02/09/14

... da rudeza de um sabor ...

... ando com orwell na cabeça. nem sei bem a razão. talvez porque ande um pouco perdido na procura de uma ideia nova. e orwell desperta sempre em mim essa necessidade de pensar. pensar no verdadeiro sentido do termo. e fui parar junto da estante. e nela um dos livros que guardo sempre na memória. falo muitas vezes dele em diferentes contextos. há naquele caminho uma rudeza única. e uma beleza que só a rudeza consegue trazer consigo. seja em palavras, seja em sabores. e eu bem sei que as ideias são também assim. rudes. até ficaram limpas. até se poderem apresentar. quase como um pedaço de pedra. ou de barro. que é preciso desbastar. mas que foi acumulado ao longo do tempo. como orwell revela. quase como um caminho. aquele, caminho. o feito e o por fazer. vou até ele. para me guiar. o sabor e não só...

..."percorrendo as ruas das cidades industriais, perdemo-nos em labirintos de pequenas casas de tijolo escurecidas pelo fumo, que crescem num caos desordenado em volta de ruelas enlameadas e pequenos pátios pardacentos cheios de caixotes do lixo malcheirosos, roupas encardidas a secar nas cordas e casas de banho meio arruinadas. os interiores dessas casas são quase sempre parecidos, embora o número de divisões varie entre duas e cinco. (...) nas traseiras há um pátio, ou uma parte de um pátio partilhado por várias casas, com espaço apenas suficiente para o caixote do lixo e a retrete. nenhuma dispõe de água quente. penso que podíamos percorrer centenas de quilómetros dessas ruas onde moram os mineiros, que todos os dias voltam a casa negros da cabeça aos pés, sem encontrar uma única casa onde seja possível tomar um banho."...

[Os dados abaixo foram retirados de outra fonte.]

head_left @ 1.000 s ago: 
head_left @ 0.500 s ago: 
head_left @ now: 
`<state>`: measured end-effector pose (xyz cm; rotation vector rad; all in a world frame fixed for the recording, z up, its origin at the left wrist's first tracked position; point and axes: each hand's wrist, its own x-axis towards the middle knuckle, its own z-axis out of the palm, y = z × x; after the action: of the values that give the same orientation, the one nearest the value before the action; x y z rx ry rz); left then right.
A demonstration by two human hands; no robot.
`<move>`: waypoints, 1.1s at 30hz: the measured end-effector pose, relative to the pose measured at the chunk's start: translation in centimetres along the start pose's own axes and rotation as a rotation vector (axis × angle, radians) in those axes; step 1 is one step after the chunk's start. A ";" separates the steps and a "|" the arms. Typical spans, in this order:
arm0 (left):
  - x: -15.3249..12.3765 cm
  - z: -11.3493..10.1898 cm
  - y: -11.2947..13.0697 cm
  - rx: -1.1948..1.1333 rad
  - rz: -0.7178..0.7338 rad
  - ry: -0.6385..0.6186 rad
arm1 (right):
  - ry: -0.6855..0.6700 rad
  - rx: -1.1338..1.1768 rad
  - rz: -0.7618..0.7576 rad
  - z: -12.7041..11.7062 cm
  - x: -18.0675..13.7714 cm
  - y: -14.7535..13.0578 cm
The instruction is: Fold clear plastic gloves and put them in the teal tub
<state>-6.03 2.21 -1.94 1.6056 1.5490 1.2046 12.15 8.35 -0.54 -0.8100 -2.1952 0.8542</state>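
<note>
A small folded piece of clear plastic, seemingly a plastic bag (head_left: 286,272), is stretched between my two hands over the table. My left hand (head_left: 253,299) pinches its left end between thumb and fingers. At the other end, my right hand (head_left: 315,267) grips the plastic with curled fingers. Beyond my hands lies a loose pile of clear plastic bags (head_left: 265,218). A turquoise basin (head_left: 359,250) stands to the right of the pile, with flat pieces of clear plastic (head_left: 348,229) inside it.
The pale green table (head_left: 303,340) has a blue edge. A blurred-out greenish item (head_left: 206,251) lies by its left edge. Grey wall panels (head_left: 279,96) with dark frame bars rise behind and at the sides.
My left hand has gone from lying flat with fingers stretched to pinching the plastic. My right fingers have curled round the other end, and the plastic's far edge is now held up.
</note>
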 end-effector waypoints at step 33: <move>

o caminho para wigan pier, george orwell


bacalhau rude
1 hora
ingredientes (2 px)
lombo de bacalhau (demolhado)
miolo de noz
tomilho
manjerição
cebolinho
oregãos
alho picado
batata
farinha de milho
azeite
1 pacote de natas
alface

receita: pré-aqueça o forno a 200º. deite num tabuleiro largo um fio de azeite (generosamente). coloque o lombo de bacalhau demolhado no centro. regue com um fio de azeite. sobre o lombo coloque uma pitada de tomilho, outra de manjericão e outra de cebolinho. coloque depois o alho picado. polvilhe com a farinha de milho não criando uma camada muito alta. esmague o miolo de noz até ficar desfeito. coloque sobre a farinha no lombo de bacalhau criando uma camada final. lave as batatas muito bem. corte em rodelas médias e coloque em volta do bacalhau. tempere com sal e oregãos e deite um último fio de azeite sobre as batatas antes de ir ao forno. deixe cozer por 45 minutos verificando a temperatura (poderá ser necessário reduzir um pouco a meio). quando estiver quase pronto e verificar que o bacalhau já "lascou" verta as natas sobre o lombo de forma a deixar entrar nas lascas do bacalhau já cozido. reforce a temperatura para o final e sirva quente.

dica: sirva com uma salada simples de alface bem temperada.

... às vezes sabe bem um sabor mais rude para nos fazer lembrar que a vida tem sempre desafios mais duros para nós. é como se a refeição fosse feita para nos provar isso. ou relembrar isso. que vamos sempre encontrar coisas assim. e que as podemos transformar em experiências vividas. em sabedoria. onde podemos ir buscar novas ideias. novas formas de ver as coisas. na rudeza da forma como sentimos as coisas, nas aspereza das palavras ou dos momentos. há, como em orwell, a beleza da compreensão do mundo. do caminho que queremos, ainda, fazer para sair dali. desse sabor pouco tratado. dessa lugar da memória que nos arrepia pela força dura com que aparece. mas é nessas cidades onde o tempo parou, o nosso tempo, que podemos ir buscar as certezas para reforçar as ideias por nascer. é simples, afinal. é um sabor que perdura. mas não só. é uma certeza que se sabe. a que se sabe o sabor. por muito rude, duro, áspero, simples ou brutal que seja.